I was so excited to get home at lunch yesterday and find that my book order had arrived! Those who have already visited my Natural Dye CSA (community supported agriculture) website know that full shareholders will each receive a copy of Harvesting Color, by Rebecca Burgess with their first shipment. Readers following my contest (which ends May 17th, so there's still time to get more entries!) will remember that it is one of the prizes offered to the lucky winner amongst those helping me promote the CSA.
What you probably DON'T know is just how amazing and fabulous this book is... I was so impressed, feeling both hopeful and calmed by the information and beautiful photos. I always feel grounded and hopeful when I cross paths with someone else working hard to help protect Mother Earth, and Rebecca's advocacy for a return to deep connection with the clothing we wear and how we color it is very inspiring.

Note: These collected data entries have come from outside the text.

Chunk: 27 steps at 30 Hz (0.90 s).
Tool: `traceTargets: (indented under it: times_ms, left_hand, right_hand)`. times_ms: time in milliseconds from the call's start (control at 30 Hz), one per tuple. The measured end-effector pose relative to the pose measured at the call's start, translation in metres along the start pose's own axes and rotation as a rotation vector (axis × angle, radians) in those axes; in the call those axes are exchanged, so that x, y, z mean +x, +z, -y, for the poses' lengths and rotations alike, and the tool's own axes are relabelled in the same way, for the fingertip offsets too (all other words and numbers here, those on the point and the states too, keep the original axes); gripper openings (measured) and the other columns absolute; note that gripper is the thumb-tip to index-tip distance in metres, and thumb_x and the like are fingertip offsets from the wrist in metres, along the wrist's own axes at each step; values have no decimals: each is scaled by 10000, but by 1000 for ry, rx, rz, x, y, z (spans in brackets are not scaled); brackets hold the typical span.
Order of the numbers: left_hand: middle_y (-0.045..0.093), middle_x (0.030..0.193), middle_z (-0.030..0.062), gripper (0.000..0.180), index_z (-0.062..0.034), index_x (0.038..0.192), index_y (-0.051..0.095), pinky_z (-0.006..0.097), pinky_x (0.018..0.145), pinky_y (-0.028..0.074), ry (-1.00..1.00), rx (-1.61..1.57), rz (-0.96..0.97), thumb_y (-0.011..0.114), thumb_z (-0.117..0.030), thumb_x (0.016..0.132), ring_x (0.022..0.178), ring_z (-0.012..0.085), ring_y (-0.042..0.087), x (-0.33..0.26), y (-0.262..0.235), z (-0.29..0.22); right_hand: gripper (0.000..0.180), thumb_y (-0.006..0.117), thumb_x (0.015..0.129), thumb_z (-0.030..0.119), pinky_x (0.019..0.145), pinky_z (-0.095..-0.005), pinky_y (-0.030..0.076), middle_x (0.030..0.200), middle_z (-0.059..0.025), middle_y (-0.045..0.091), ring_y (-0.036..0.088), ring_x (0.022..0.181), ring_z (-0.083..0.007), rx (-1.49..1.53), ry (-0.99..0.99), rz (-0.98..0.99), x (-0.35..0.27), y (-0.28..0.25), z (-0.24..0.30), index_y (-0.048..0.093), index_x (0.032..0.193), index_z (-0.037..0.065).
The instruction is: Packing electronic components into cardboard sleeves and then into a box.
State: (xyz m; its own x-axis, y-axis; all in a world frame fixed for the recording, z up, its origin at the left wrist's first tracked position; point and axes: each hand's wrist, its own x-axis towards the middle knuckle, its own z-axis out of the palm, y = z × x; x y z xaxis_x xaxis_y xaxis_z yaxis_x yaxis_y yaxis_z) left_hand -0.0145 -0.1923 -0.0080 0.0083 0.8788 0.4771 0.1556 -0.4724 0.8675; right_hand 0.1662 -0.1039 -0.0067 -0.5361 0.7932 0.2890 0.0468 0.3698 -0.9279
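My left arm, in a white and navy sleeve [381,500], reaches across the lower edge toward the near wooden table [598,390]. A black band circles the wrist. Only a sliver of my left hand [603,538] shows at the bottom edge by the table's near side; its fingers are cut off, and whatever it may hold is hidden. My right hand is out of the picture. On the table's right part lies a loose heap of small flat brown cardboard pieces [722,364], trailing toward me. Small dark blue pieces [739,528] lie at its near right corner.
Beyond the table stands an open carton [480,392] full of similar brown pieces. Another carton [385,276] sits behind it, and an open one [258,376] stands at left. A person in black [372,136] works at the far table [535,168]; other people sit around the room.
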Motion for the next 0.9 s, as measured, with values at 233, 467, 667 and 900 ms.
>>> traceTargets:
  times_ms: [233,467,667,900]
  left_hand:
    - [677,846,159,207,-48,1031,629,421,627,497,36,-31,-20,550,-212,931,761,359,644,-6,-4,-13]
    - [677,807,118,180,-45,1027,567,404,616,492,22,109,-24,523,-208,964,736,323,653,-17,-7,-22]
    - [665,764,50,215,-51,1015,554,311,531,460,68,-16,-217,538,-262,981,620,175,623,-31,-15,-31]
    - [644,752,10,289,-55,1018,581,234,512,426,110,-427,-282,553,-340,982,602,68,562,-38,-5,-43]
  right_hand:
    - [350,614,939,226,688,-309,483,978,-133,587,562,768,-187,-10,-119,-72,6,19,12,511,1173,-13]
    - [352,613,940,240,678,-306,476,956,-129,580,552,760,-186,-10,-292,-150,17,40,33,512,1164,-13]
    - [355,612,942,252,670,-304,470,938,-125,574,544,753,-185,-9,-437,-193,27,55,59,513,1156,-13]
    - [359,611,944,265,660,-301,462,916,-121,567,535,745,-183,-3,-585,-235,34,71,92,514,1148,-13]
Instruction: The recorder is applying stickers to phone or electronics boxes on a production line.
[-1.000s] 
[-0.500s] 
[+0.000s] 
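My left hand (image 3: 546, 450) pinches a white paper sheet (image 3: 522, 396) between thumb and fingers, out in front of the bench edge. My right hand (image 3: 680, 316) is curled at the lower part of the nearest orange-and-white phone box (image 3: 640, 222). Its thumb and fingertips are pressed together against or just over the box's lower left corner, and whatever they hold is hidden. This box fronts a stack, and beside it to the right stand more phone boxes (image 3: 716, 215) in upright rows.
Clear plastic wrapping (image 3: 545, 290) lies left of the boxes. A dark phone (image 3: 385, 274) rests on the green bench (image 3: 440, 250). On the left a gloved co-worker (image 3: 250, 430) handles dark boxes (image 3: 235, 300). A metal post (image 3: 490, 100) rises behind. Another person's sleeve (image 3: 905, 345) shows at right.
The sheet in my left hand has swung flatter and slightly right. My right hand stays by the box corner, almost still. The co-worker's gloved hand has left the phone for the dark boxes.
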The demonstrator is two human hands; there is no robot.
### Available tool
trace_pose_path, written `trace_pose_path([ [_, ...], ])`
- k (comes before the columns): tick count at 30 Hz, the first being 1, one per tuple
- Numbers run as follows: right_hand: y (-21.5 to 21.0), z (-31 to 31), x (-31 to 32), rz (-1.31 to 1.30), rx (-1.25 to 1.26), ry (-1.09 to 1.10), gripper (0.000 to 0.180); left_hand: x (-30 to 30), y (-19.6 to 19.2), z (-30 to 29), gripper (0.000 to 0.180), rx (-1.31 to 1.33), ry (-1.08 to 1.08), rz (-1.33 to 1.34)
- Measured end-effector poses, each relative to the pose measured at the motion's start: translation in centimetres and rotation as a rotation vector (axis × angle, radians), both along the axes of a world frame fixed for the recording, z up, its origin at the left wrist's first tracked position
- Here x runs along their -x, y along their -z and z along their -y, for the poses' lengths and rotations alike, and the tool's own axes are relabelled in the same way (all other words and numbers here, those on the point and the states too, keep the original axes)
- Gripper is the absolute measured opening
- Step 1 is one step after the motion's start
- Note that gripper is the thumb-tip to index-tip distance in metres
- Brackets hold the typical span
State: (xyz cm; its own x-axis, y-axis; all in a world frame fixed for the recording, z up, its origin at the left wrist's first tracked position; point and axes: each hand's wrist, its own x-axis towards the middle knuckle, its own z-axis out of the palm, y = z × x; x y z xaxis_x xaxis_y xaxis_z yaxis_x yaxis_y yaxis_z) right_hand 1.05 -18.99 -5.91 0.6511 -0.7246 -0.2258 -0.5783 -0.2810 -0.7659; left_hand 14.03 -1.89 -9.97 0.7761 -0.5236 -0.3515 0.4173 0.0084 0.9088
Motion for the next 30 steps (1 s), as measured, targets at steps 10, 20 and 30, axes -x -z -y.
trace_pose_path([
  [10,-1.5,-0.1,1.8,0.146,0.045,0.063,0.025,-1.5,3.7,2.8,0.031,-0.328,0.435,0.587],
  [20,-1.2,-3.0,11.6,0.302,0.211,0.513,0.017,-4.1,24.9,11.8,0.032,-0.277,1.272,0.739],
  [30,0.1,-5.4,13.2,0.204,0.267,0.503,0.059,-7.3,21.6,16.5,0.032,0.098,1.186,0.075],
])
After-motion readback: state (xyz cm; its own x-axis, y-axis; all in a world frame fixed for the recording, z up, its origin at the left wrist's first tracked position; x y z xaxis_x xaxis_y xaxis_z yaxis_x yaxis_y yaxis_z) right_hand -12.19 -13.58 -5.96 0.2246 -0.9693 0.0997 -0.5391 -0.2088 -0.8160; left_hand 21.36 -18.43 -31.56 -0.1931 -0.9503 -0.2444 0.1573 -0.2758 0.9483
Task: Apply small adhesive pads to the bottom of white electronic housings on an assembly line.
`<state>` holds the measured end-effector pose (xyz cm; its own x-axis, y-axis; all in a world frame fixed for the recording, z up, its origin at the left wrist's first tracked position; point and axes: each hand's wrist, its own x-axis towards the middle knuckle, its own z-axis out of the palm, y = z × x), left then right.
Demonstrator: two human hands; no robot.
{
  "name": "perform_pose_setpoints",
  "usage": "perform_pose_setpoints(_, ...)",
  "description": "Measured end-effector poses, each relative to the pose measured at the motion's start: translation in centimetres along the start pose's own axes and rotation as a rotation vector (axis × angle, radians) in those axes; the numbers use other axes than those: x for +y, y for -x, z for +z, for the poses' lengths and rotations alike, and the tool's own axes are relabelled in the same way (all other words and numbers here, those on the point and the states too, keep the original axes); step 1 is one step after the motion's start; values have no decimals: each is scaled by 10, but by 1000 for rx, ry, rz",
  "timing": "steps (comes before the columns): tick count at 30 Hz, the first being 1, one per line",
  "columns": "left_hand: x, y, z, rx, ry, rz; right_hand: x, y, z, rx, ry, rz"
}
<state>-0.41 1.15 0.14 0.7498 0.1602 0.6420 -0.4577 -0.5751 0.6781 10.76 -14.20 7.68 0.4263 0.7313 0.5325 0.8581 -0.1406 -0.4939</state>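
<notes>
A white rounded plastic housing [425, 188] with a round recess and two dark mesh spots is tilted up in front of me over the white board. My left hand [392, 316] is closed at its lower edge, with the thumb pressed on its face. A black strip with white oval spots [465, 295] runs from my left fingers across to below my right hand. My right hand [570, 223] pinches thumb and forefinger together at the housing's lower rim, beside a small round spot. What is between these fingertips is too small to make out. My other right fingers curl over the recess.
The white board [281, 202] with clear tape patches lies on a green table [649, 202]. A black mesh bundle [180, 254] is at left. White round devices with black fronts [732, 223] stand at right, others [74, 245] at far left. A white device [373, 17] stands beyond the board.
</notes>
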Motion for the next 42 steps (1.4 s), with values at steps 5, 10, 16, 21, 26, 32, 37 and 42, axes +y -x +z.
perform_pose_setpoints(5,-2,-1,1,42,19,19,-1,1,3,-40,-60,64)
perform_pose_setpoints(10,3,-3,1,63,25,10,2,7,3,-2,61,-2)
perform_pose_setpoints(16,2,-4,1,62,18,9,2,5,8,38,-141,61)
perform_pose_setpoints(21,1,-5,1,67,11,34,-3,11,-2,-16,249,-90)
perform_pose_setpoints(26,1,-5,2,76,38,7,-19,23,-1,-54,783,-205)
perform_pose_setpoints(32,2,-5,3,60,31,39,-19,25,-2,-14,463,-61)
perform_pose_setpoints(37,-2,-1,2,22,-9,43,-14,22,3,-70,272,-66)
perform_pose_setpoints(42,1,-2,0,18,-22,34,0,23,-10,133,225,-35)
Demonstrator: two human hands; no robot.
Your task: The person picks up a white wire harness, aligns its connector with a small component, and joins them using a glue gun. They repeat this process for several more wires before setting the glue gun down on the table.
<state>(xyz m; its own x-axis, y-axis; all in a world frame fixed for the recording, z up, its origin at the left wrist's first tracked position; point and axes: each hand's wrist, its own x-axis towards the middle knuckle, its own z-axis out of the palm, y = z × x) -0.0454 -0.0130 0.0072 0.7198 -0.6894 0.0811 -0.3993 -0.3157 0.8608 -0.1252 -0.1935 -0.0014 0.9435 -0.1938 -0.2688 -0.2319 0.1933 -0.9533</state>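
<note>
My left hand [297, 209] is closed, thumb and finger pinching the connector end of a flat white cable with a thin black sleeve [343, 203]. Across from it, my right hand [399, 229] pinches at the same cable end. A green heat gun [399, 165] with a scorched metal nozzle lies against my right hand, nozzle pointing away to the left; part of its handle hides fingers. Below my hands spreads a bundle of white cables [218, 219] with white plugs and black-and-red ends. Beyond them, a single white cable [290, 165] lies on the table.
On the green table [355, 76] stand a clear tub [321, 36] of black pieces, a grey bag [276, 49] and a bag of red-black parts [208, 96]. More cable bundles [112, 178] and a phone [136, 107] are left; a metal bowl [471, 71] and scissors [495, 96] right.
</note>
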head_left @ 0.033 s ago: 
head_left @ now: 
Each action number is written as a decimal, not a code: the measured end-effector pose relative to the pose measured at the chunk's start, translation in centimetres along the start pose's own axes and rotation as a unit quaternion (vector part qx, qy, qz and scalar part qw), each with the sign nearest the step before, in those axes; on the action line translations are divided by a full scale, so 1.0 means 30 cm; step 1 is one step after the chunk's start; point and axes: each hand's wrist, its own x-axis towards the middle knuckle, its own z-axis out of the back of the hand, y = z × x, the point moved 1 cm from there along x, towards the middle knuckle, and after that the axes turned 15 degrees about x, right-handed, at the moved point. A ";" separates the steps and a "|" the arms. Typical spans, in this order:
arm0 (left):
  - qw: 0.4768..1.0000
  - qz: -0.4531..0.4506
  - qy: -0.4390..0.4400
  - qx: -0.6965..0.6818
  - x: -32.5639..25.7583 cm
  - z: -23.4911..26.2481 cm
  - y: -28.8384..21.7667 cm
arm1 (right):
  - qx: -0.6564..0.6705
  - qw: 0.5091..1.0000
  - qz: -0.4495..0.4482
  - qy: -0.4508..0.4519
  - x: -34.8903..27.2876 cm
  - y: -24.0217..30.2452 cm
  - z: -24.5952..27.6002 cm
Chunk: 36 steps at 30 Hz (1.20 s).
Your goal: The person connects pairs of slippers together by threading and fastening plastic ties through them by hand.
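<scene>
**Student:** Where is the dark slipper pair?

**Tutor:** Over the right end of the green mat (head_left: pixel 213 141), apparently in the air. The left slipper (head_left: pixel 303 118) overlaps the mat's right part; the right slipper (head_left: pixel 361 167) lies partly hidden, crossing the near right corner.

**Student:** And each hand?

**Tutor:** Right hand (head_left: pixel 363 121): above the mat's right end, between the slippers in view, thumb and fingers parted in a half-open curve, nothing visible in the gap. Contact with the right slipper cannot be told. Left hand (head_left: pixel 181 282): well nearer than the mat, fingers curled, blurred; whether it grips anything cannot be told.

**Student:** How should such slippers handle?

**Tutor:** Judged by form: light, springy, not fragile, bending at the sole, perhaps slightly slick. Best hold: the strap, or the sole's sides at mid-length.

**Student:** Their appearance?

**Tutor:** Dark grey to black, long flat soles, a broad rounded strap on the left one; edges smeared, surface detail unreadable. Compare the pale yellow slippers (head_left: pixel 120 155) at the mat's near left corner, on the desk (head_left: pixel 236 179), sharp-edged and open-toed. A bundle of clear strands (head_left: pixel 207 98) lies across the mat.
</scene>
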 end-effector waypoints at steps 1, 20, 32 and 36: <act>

Here's the text of the review I wrote today for Amazon; if you don't purchase a share or win a copy from me, I hope you will order the book:
Rebecca Burgess' new book is an outgrowth of over a decade's worth of teaching natural dye plants and advocating for a more environmentally-friendly manner of creating our clothing. She worked on the book at the same time that she was 'living' the Fibershed Project, with the goal of only wearing clothing made from products within a 150-mile radius of her Marin County, California home. This book contains information about unique California native plants, such as toyon and coffeeberry, and the dye colors that they produce, but it is far more than simply a California guide.
Each featured plant is discussed and accompanied by a photo of the entire plant, often within its native habitat. Information about time to gather, how to cultivate, and parts of the plant to use for dyeing fibers are included, along with generous photos of yarns dyed in the colors obtained from each plant, and a map of the United States highlighting where the particular plant can be found growing in the wild.
Burgess brings her high standard of environmental consciousness into the book, stressing the importance of the choices we make in what we use as both consumers and artists. She discusses mordants (substances used to 'fix', or keep the dye in the fiber or fabric for the long term), and only advocates using materials that are non-toxic, both while in use in the dye process and when the wastes are disposed.
All technical material is easy to access by the DIYer, the home craftsperson or the professional artist. The book is organized around what is available each of the four seasons, and includes an appropriate project to use your hand-dyed yarns as well.
Paige Green's photography lifts this book into the realm of fine art, with massive amounts of beautiful pictures that highlight the plants, capture the colors dyed with them, and also portray the sense of harmony that Burgess advocates will come from being more connected to local production of our clothing. This book will appeal to many who are already working with fiber arts, and will also attract those who garden, and seek to live in a greener manner.